**Task statement:**
Print the lines in the listing below that fall between the line with "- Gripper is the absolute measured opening" and the line with "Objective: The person", those two lines included, exactly as they stand and with nothing else.

● ● ● ● ● ● ●

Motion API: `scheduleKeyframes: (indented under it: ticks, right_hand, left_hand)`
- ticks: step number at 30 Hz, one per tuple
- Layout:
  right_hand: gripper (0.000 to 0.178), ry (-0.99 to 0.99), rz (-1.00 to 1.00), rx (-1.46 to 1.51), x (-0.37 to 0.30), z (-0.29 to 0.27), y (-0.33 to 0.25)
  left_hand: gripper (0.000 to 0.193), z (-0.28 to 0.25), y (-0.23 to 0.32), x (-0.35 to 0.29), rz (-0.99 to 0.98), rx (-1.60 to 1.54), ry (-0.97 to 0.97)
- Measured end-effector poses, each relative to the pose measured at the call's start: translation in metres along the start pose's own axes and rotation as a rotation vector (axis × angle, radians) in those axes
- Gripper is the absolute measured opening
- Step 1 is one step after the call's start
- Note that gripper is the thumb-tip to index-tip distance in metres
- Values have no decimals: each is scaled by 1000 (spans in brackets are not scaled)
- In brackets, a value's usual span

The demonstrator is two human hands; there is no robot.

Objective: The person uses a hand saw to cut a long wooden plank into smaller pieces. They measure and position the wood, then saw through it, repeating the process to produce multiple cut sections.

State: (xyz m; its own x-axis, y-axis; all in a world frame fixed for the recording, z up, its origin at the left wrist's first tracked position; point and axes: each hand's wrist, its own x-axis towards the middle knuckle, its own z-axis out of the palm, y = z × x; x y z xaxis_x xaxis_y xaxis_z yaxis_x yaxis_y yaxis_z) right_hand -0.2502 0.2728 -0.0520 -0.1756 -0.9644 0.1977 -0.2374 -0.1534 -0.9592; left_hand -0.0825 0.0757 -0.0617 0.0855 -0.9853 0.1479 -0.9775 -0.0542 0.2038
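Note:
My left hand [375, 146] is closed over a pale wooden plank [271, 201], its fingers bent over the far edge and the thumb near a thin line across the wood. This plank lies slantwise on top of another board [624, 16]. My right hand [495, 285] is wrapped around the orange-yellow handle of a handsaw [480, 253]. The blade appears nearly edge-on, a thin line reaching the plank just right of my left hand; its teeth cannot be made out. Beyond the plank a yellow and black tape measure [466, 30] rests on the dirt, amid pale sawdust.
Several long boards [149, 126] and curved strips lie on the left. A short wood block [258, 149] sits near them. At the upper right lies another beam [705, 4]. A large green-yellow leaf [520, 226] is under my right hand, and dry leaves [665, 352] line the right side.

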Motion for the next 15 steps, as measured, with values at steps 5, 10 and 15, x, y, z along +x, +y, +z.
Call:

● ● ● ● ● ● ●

**Final answer:**
- Gripper is the absolute measured opening
- Step 1 is one step after the call's start
- Note that gripper is the thumb-tip to index-tip distance in metres
- Values have no decimals: each is scaled by 1000 (spans in brackets are not scaled)
- In brackets, a value's usual span

The demonstrator is two human hands; there is no robot.

Objective: The person uses a hand saw to cut a long wooden plank into smaller pieces. They measure and position the wood, then saw through it, repeating the process to produce multiple cut sections.

No additional output will be generated.